■ **Task objective**
From the entries that follow, copy each line in which "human" appears.

■ **Data section**
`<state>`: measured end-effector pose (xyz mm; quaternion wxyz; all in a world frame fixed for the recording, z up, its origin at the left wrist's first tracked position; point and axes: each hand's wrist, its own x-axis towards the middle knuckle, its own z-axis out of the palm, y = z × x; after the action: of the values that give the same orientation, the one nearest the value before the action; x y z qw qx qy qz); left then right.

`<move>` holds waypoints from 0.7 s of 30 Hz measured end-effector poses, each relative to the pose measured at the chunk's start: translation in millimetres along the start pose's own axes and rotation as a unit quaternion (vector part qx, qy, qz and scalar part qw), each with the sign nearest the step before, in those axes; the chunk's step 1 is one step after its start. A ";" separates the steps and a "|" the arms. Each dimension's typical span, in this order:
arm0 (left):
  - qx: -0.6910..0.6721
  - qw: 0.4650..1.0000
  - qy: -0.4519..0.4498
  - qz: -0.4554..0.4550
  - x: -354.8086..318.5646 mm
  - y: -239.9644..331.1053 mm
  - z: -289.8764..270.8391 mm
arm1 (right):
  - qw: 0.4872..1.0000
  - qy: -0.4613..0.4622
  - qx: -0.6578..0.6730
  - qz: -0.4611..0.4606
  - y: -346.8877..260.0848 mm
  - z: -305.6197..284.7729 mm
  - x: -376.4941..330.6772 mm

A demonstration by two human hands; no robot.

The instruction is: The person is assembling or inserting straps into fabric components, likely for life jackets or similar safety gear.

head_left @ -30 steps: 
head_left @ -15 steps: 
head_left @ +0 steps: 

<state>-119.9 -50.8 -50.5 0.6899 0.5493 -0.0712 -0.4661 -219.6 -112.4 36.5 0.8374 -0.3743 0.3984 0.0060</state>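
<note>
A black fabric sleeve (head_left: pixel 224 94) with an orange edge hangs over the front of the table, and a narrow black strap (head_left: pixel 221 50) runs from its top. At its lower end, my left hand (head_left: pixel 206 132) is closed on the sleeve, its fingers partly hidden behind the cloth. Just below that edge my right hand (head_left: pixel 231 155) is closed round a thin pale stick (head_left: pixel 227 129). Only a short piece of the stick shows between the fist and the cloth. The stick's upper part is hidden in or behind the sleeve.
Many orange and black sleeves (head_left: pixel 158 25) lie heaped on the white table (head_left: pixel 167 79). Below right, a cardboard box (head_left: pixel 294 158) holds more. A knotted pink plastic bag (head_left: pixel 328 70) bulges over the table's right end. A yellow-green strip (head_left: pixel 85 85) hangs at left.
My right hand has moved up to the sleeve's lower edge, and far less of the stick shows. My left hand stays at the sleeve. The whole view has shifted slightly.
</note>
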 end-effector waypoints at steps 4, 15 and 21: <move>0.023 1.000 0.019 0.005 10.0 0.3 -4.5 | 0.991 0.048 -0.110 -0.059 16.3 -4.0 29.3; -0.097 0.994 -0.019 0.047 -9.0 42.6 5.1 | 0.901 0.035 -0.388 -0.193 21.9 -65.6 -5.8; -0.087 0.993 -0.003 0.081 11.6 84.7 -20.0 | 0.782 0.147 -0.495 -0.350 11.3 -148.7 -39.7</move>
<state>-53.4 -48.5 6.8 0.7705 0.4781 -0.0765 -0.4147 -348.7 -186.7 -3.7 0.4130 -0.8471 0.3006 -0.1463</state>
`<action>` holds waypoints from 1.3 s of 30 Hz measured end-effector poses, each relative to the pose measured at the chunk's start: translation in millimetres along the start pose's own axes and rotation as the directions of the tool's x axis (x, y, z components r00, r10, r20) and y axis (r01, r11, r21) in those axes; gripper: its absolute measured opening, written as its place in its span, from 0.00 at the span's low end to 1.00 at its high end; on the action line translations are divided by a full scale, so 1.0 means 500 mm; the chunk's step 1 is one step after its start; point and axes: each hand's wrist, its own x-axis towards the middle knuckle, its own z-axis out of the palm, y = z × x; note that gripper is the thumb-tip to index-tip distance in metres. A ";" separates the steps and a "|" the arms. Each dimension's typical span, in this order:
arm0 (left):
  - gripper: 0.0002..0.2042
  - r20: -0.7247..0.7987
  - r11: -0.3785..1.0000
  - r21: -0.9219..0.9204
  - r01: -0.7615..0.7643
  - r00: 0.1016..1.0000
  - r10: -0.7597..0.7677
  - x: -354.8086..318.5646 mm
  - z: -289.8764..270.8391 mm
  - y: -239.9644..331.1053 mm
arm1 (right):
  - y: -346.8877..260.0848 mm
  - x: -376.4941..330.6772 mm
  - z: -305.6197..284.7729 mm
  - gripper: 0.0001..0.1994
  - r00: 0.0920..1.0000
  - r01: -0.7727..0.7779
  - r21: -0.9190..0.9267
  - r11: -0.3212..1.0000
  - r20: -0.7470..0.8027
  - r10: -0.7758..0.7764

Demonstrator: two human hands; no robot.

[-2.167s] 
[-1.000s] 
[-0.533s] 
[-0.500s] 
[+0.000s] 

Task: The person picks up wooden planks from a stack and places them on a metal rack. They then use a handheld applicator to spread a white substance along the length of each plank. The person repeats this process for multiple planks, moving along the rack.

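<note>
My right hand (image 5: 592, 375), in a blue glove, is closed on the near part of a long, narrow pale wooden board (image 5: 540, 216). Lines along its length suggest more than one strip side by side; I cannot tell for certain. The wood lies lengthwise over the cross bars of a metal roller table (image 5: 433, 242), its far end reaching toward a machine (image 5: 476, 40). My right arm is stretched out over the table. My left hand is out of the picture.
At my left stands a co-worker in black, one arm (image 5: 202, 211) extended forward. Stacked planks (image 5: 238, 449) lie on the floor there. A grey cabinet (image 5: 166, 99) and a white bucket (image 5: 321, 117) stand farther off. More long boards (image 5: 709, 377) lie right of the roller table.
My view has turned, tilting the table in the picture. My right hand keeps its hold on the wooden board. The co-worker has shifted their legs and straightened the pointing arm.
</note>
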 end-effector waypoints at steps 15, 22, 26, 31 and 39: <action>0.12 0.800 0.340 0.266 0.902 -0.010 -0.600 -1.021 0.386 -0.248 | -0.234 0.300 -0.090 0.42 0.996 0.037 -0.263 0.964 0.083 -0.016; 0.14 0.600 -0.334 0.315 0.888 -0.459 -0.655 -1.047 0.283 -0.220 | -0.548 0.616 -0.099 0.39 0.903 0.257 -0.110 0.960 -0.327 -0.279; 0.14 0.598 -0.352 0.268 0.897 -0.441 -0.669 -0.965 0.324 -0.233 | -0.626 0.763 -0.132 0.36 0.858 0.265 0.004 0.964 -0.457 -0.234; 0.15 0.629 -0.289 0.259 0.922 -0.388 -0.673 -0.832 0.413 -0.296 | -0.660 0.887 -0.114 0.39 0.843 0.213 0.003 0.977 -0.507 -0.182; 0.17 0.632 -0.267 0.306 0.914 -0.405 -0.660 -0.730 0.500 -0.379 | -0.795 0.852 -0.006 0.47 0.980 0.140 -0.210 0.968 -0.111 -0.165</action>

■ **Response area**
A demonstration by two human hands; no robot.
Demonstrator: two human hands; no robot.

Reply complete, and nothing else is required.